Task requirements: Return only the lines of the listing below that run from the line with "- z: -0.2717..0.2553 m" through the line with "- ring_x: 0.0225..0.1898", both ends included, exactly as written.

Recorded data:
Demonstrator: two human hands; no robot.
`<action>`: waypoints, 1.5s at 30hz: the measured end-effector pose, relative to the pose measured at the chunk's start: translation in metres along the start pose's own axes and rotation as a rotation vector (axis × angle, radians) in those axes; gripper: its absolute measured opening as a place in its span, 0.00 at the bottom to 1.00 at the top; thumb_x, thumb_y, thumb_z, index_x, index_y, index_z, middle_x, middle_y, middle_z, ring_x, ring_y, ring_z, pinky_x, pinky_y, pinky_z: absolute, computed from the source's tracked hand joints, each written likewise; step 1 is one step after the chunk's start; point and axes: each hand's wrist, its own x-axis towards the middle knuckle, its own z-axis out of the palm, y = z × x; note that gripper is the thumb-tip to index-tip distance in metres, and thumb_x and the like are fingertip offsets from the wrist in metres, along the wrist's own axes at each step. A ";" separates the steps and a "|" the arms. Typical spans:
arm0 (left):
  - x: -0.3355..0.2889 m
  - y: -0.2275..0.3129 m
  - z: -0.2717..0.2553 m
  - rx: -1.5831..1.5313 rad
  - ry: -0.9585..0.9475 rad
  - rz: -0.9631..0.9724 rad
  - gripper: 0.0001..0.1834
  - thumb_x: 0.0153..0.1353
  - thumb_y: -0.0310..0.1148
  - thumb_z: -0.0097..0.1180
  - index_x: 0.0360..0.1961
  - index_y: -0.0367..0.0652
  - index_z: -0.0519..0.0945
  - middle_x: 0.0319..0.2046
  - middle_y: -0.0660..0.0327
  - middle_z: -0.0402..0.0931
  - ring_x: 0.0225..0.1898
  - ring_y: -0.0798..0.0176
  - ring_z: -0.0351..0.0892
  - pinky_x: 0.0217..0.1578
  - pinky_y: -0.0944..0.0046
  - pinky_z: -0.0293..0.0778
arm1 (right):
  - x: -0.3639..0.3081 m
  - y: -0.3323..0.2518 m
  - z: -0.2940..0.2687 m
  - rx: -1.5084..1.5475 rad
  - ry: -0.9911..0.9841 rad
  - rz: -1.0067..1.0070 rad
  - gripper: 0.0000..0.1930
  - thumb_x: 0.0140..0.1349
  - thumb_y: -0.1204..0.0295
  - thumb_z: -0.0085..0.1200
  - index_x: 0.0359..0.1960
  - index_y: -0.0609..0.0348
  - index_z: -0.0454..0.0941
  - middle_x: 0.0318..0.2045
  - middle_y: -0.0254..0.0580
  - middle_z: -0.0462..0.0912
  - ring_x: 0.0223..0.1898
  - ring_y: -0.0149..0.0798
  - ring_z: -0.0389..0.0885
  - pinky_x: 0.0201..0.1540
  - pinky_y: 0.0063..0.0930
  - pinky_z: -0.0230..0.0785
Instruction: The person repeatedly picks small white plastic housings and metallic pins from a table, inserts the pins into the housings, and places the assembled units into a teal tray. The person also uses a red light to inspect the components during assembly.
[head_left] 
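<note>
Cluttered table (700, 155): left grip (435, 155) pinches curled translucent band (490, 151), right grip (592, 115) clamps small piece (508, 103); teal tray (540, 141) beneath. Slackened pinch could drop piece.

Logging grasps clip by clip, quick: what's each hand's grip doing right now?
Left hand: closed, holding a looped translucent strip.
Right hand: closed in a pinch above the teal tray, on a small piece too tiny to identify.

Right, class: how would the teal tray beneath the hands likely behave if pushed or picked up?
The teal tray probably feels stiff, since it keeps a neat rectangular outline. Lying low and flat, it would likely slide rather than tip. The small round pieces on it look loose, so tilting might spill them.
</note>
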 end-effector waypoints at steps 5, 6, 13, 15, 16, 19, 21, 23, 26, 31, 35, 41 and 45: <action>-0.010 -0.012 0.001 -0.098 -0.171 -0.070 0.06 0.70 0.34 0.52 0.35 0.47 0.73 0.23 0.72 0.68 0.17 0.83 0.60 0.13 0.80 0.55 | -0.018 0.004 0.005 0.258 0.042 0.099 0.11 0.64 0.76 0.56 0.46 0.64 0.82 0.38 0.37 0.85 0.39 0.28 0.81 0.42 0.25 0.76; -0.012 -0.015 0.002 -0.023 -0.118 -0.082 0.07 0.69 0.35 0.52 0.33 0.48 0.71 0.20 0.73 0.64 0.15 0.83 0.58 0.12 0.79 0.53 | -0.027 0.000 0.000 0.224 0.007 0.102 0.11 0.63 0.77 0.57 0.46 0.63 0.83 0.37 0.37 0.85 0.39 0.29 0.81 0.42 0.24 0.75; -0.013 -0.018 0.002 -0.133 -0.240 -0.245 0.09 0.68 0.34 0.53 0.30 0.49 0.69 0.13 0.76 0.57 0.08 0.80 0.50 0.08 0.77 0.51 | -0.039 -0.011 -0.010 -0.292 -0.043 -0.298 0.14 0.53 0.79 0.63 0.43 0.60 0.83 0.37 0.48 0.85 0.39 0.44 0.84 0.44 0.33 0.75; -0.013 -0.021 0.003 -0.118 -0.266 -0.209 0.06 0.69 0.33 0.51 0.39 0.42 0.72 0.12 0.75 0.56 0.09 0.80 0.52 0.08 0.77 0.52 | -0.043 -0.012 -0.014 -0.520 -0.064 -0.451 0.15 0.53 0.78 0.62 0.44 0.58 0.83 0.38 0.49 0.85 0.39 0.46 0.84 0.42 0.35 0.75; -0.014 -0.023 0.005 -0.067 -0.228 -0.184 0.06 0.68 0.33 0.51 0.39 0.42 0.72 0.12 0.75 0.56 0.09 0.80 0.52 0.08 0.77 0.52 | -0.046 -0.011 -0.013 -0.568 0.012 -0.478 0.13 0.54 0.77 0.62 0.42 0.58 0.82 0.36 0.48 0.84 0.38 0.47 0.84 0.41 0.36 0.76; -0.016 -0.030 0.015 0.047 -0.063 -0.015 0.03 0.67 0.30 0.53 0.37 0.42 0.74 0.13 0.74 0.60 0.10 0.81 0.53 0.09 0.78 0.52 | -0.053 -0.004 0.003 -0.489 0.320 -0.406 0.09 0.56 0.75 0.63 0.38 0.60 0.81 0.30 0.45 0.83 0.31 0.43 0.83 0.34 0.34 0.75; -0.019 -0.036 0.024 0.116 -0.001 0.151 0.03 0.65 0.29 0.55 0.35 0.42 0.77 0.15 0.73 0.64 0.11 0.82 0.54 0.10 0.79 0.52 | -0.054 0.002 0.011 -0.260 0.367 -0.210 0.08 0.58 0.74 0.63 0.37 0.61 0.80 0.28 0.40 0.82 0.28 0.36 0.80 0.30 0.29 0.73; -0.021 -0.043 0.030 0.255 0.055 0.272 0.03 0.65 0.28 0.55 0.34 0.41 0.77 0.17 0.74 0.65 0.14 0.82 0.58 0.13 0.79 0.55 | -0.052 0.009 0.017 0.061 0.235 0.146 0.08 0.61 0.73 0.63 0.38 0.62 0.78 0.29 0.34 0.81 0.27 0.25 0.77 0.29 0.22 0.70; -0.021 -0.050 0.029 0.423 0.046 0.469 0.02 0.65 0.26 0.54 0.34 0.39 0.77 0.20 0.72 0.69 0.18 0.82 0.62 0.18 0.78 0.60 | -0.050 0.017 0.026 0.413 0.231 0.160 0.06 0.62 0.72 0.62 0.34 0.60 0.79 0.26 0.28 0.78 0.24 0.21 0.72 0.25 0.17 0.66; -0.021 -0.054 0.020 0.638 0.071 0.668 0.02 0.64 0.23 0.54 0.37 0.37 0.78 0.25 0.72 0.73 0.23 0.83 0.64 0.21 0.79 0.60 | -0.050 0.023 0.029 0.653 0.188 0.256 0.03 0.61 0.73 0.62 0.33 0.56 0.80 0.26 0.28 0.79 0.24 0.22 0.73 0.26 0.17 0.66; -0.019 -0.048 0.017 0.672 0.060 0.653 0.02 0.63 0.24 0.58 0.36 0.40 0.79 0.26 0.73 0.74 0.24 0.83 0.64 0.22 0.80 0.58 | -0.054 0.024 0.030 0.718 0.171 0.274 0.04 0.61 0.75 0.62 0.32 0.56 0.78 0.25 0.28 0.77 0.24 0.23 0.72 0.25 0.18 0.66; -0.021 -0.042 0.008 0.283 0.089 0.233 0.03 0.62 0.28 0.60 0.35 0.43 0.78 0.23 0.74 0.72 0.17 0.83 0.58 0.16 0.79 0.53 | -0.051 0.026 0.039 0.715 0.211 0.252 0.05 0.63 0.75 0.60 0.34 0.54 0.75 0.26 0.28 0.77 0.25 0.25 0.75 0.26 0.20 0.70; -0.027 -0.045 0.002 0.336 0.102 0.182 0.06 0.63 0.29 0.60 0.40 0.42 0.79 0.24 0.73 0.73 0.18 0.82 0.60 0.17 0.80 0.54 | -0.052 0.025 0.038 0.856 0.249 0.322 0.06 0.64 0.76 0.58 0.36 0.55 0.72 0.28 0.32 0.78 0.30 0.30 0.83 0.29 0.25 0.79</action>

Result of the exercise:
  - z: -0.2717..0.2553 m
  - rx: -1.5831..1.5313 rad
  - ry: -0.9585..0.9475 rad
  - rz: -0.9631..0.9724 rad
  - gripper: 0.0001..0.1834
  - thumb_x: 0.0153..0.1353
  - thumb_y: -0.0310..0.1148
  - thumb_z: -0.0097..0.1180
  - index_x: 0.0360..0.1961
  - index_y: -0.0367..0.0652
  - index_z: -0.0519..0.0945
  - middle_x: 0.0319..0.2046
  - middle_y: -0.0660..0.0327
  - middle_z: -0.0402..0.0931
  - ring_x: 0.0225..0.1898

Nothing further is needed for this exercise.